OVERVIEW OF WORKPLACE INVESTIGATIONS IN AUSTRALIA

By Katie Gardiner and Elaine Arcaro

This article provides a general overview of some of the key features of a workplace investigation, including the special requirements that are relevant to whistleblower investigations.

TYPES OF ALLEGATIONS INVESTIGATED

Investigators are routinely engaged to investigate complaints of misconduct, breaches of company policy, unethical or improper behaviour, safety-related incidents and alleged breaches of law. Most employers are moving towards a presumption that a report or complaint will be investigated unless other factors would suggest that an investigation is inappropriate. There are a number of reasons for this shift, including:

• the whistleblower policy requirement in the corporate whistleblower laws that companies must provide 'information about how the company will investigate disclosures that qualify for protection', inferring that companies are expected to investigate reported misconduct;[1] and

• the legal and reputational risks of inadequately handling serious allegations.

There are also instances where a complaint may trigger a requirement to report to an authority or regulator, including where the allegation involves:

• a notifiable workplace injury or illness;

• data privacy breaches;[2]

• specific breaches under the Corporations Act 2001 (Cth)[3] (the Act); and

• child sexual abuse.[4]

In some cases, it is not clear when or whether an employer should report a complaint that is under investigation to an authority. For example, in allegations of criminal conduct (such as sexual assault), the employer will need to consider if it is appropriate to involve the police and will often involve the alleged victim in that decision.

ROLE OF THE INVESTIGATOR

An investigator is a specialised role that demands maturity and discretion and involves multiple – sometimes competing – roles in an investigation:

• as a fact-finder they should be detailed and thorough in their approach to gathering and scrutinising information and evidence;

• as a decision-maker they must be open-minded, impartial, have a good grasp of evidentiary principles, the balance of probabilities and the Briginshaw standard of proof;[5]
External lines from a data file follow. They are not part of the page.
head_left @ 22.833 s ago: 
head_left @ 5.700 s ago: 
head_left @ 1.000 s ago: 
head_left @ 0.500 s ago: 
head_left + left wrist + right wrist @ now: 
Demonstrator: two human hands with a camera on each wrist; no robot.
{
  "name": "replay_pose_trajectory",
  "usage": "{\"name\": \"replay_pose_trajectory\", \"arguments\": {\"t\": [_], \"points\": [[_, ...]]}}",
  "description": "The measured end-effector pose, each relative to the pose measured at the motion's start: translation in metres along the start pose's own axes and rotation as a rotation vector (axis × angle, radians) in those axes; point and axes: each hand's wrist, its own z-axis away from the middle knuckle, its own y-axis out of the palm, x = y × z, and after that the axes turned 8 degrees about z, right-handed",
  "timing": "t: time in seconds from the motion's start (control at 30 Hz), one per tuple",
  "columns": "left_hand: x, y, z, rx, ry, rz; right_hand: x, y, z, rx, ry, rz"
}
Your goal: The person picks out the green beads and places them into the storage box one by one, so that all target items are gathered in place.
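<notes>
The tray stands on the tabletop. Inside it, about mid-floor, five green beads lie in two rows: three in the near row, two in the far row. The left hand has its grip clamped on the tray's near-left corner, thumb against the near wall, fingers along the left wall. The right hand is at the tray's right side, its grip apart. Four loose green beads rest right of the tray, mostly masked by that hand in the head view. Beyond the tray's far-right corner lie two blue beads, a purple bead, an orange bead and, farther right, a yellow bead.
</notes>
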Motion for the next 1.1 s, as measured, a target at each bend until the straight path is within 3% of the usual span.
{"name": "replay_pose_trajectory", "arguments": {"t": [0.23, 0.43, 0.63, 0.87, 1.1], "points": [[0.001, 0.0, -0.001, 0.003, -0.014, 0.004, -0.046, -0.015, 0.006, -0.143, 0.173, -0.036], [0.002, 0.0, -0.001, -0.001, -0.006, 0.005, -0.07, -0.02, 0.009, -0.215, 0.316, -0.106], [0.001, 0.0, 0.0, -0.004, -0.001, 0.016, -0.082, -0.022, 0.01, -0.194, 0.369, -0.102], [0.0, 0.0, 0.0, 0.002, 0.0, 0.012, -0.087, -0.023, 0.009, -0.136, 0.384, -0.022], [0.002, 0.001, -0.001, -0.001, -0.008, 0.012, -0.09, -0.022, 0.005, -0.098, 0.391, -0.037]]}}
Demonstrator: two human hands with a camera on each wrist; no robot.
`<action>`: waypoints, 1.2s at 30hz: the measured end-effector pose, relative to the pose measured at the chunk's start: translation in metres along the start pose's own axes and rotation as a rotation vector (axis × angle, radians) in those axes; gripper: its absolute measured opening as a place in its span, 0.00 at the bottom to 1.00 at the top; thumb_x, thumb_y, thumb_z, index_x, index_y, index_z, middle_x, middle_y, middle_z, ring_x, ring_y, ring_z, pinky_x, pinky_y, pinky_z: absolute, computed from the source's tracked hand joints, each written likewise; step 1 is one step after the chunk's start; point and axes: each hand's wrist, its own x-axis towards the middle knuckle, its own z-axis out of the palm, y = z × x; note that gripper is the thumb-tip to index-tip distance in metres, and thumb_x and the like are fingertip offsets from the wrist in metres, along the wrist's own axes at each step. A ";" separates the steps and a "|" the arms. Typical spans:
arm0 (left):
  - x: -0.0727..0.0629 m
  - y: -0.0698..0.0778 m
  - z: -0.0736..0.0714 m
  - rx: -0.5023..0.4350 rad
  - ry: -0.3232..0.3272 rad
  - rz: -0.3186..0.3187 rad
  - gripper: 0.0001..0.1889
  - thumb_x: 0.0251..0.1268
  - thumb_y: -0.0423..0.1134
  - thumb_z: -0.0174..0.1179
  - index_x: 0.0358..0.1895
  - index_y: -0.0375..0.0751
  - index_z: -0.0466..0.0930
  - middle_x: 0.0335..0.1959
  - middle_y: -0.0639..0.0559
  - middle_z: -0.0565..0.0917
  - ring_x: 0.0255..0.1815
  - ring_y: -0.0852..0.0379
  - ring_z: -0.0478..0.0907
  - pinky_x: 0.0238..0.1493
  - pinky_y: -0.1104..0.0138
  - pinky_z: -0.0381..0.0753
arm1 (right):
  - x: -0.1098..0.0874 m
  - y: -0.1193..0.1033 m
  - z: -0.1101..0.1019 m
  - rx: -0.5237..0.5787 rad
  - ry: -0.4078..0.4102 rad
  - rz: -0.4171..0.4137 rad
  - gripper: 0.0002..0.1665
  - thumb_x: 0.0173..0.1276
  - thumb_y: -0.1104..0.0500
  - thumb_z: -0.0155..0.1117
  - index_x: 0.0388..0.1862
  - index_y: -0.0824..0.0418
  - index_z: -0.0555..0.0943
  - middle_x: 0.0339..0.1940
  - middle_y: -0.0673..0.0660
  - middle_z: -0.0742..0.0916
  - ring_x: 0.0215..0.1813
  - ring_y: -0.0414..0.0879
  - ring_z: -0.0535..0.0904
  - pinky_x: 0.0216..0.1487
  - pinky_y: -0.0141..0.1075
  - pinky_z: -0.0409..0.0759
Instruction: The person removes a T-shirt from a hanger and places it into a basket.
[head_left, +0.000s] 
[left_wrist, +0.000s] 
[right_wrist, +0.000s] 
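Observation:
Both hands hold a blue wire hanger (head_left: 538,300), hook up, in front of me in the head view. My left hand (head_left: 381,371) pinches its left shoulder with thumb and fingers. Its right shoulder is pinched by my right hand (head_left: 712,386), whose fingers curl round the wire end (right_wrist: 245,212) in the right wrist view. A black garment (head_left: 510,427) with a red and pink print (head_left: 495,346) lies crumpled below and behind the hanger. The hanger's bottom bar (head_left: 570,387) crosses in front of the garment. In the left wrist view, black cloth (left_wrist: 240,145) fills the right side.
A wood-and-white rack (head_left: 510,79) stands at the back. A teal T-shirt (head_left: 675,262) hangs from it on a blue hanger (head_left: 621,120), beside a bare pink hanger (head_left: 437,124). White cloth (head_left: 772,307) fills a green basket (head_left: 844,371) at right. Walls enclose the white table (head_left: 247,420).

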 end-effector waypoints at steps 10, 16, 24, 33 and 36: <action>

• as a process driver they must ensure the principles of timeliness and procedural fairness;

• as the elicitor of information from investigation participants, they should be approachable and courteous;

• as a communicator they should have strong drafting skills so that the business decision-maker can understand the investigation findings to make decisions that are proportionate to, and logically flow from, the findings; and

• where they are tasked to do so, as a proposer of recommendations they should be circumspect and confine their recommendations to the scope of the investigation and ensure that their recommendations align with the evidence that they have obtained and reviewed as part of the investigation.

Given the high stakes involved and the many hats that must be worn, a business should give serious consideration to the qualifications and credentials of the investigators they choose to instruct to conduct their investigations.

Employers are increasingly appointing highly specialised external investigators to handle their complaints. External investigators are beneficial to both the business and the participants, as the investigator ensures an impartial approach. In particular, employers who intend to claim legal professional privilege over an investigation will often engage a law firm or legal practitioner to conduct the investigation.

STANDARD OF PROOF

An investigator will apply a civil standard of proof to their findings; that is, on the balance of probabilities.[6] An investigator is not required to prove their findings to the higher standard of proof used in criminal proceedings of beyond reasonable doubt.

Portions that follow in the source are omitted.